I was recently looking into automatically sourcing event data directly from venue websites. What I found was stuff like this:
And I cried a little. What happened to semantic HTML?
Semantic HTML is the use of HTML markup to reinforce the semantics, or meaning, of the information in webpages rather than merely to define its presentation or look
We have all this semantically rich information (like cinema timings/locations for example) curated over countless man hours and it’s all just sitting on private database servers. The exposed representation, as you can see above, is not enriched, not semantic, and not really usable.
Ok, semantically-poor HTML is still usable — I just have to implement a generic date-parser, a natural-language processor, a domain specific location parser, and maybe I can throw in some neural networking too, huh?
All that effort developing software that can parse and make sense of data that should have been semantic to begin with. What a waste of time & effort.
I know this plea is fruitless though. People want their magical web with embedded tweets and Instagram photos. They couldn’t care less about semantic enrichment.
But we should care.
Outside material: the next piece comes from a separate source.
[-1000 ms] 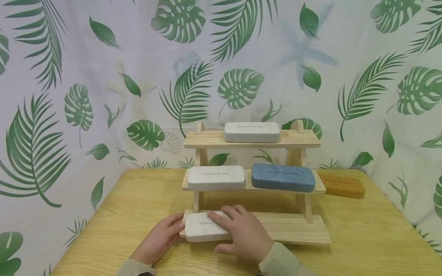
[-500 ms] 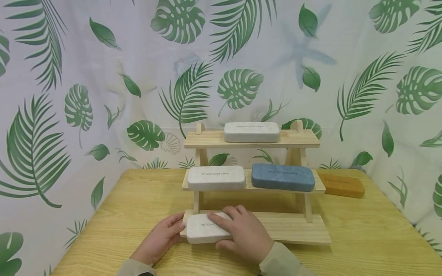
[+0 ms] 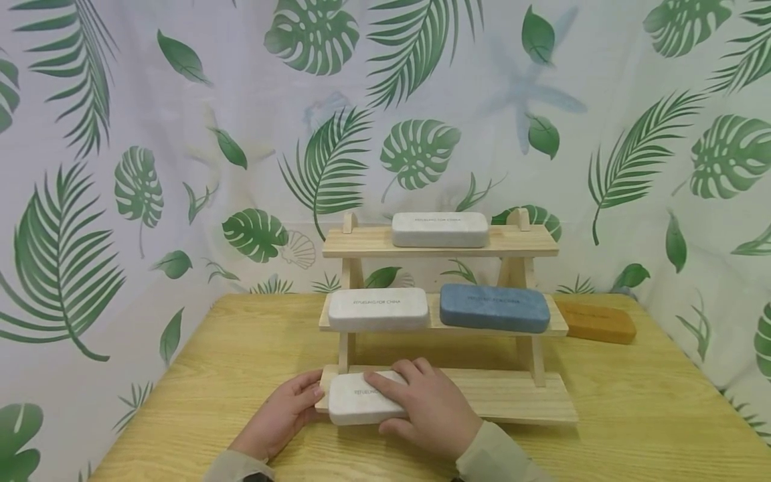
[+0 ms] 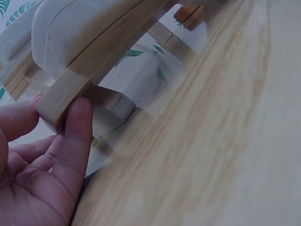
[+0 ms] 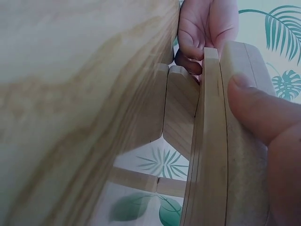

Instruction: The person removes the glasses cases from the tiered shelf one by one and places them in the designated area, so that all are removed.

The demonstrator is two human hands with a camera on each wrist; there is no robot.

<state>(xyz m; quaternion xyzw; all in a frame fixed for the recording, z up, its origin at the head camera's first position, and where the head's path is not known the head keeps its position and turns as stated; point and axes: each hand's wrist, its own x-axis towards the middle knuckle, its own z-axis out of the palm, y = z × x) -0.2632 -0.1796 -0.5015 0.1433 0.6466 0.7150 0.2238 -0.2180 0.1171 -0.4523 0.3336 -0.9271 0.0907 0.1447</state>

We understand the tenets of the web; the mere fact that via HTTP You or A Server In Timbuktu can request a resource and get back a corresponding representation in HTML. That universality is squandered every time we write crap HTML or choose not to progressively enhance.
The concept of the semantic web has been around since 1999, when Tim Berners-Lee expressed his vision of a future web in which computers could understand the context of human speech and thought, to be able to “understand” our meaning when expressing ourselves.
It’s cool though — we’re just holding our breaths for an AI that can decipher the mess we’ve created, and when we get there maybe the enriched data will be publicly accessible and not in the hands of a monopolising party. And in the meantime, while we await salvation, we can create short-lived sugar in that new MVVM framework you heard about.
PS. Watch this:
Thanks for reading! Please share your thoughts with me on Twitter. Have a great day!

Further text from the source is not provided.